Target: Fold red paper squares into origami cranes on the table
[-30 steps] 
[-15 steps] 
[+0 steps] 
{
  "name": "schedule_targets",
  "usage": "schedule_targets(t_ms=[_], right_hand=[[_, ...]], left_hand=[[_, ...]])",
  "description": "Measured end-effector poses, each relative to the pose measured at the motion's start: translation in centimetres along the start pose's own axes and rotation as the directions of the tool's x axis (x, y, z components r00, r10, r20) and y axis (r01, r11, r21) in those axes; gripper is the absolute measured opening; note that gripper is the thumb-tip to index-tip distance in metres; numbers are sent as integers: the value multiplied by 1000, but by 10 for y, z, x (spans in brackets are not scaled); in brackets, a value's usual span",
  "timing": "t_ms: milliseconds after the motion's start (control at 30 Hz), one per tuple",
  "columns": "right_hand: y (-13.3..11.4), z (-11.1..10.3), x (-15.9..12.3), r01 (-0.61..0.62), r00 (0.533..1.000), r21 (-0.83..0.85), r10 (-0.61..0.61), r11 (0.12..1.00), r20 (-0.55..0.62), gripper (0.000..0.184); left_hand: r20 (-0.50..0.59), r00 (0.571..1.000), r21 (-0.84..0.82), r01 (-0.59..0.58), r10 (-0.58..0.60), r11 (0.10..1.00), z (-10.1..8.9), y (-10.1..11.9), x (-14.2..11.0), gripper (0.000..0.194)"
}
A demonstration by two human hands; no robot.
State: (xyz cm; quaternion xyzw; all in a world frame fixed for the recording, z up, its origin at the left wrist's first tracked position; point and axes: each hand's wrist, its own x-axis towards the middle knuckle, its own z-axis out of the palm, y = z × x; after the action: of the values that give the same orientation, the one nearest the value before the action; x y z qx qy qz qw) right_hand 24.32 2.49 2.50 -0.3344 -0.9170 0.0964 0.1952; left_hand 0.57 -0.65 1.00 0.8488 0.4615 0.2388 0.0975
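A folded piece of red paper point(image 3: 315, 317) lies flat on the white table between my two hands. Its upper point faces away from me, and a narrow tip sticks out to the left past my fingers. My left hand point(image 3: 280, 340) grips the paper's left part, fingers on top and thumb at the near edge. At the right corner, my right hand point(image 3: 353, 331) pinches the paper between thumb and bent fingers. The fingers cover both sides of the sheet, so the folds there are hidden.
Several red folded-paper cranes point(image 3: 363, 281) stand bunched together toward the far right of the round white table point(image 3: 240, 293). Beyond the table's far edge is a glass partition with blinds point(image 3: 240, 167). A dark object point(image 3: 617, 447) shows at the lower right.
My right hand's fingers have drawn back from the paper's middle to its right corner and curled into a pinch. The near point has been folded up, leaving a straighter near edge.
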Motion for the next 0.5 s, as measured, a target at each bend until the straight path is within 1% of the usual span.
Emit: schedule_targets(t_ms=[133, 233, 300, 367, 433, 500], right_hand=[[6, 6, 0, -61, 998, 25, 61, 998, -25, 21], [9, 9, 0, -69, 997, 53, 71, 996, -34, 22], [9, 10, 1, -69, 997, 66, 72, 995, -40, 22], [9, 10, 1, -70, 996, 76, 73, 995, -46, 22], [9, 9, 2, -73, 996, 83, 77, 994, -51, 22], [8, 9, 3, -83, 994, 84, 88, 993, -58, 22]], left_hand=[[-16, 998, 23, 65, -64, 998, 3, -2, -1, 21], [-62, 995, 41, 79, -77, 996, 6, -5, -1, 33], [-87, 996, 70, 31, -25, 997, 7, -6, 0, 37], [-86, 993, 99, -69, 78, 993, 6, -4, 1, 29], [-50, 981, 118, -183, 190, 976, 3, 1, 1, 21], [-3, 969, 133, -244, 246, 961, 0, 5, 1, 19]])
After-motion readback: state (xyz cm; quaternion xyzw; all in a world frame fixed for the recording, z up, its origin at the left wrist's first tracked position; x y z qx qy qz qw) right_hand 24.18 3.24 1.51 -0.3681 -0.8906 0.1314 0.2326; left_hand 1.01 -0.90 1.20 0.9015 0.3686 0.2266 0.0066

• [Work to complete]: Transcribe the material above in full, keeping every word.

• [Result for this exercise]:
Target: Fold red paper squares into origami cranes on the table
[-30 steps] 
[-15 steps] 
[+0 steps] 
{
  "name": "schedule_targets",
  "usage": "schedule_targets(t_ms=[_], right_hand=[[_, ...]], left_hand=[[_, ...]])",
  "description": "Measured end-effector poses, each relative to the pose measured at the motion's start: translation in centimetres along the start pose's own axes and rotation as the directions of the tool's x axis (x, y, z components r00, r10, r20) and y axis (r01, r11, r21) in those axes; gripper is the absolute measured opening; note that gripper is the thumb-tip to index-tip distance in metres; numbers are sent as integers: the value multiplied by 1000, but by 10 for y, z, x (spans in brackets are not scaled); in brackets, a value's usual span",
  "timing": "t_ms: milliseconds after the motion's start (control at 30 Hz), one per tuple",
  "columns": "right_hand: y (-13.3..11.4), z (-11.1..10.3), x (-15.9..12.3), r01 (-0.61..0.62), r00 (0.533..1.000), r21 (-0.83..0.85), r10 (-0.61..0.61), r11 (0.12..1.00), r20 (-0.55..0.62), gripper (0.000..0.184); left_hand: r20 (-0.50..0.59), r00 (0.571..1.000), r21 (-0.84..0.82), r01 (-0.59..0.58), r10 (-0.58..0.60), r11 (0.10..1.00), z (-10.1..8.9), y (-10.1..11.9), x (-14.2..11.0), gripper (0.000..0.194)"
}
A demonstration by two human hands; no robot.
State: (xyz cm; quaternion xyzw; all in a world frame fixed for the recording, z up, its origin at the left wrist's first tracked position; point and axes: each hand's wrist, its own x-axis towards the middle knuckle, its own z-axis out of the palm, y = z × x; after the action: of the values that give the same orientation, the one nearest the value before the action; x y z qx qy qz qw) right_hand 24.32 2.49 2.50 -0.3344 -0.9170 0.0964 0.1952; left_hand 0.57 -0.65 1.00 0.8488 0.4615 0.2388 0.0975
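A folded piece of red paper point(image 3: 315, 317) lies flat on the white table between my two hands. Its upper point faces away from me, and a narrow tip sticks out to the left past my fingers. My left hand point(image 3: 280, 340) grips the paper's left part, fingers on top and thumb at the near edge. At the right corner, my right hand point(image 3: 353, 331) pinches the paper between thumb and bent fingers. The fingers cover both sides of the sheet, so the folds there are hidden.
Several red folded-paper cranes point(image 3: 363, 281) stand bunched together toward the far right of the round white table point(image 3: 240, 293). Beyond the table's far edge is a glass partition with blinds point(image 3: 240, 167). A dark object point(image 3: 617, 447) shows at the lower right.
My right hand's fingers have drawn back from the paper's middle to its right corner and curled into a pinch. The near point has been folded up, leaving a straighter near edge.
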Motion for the next 0.5 s, as measured, a target at each bend until the straight path is within 1% of the usual span.
Emit: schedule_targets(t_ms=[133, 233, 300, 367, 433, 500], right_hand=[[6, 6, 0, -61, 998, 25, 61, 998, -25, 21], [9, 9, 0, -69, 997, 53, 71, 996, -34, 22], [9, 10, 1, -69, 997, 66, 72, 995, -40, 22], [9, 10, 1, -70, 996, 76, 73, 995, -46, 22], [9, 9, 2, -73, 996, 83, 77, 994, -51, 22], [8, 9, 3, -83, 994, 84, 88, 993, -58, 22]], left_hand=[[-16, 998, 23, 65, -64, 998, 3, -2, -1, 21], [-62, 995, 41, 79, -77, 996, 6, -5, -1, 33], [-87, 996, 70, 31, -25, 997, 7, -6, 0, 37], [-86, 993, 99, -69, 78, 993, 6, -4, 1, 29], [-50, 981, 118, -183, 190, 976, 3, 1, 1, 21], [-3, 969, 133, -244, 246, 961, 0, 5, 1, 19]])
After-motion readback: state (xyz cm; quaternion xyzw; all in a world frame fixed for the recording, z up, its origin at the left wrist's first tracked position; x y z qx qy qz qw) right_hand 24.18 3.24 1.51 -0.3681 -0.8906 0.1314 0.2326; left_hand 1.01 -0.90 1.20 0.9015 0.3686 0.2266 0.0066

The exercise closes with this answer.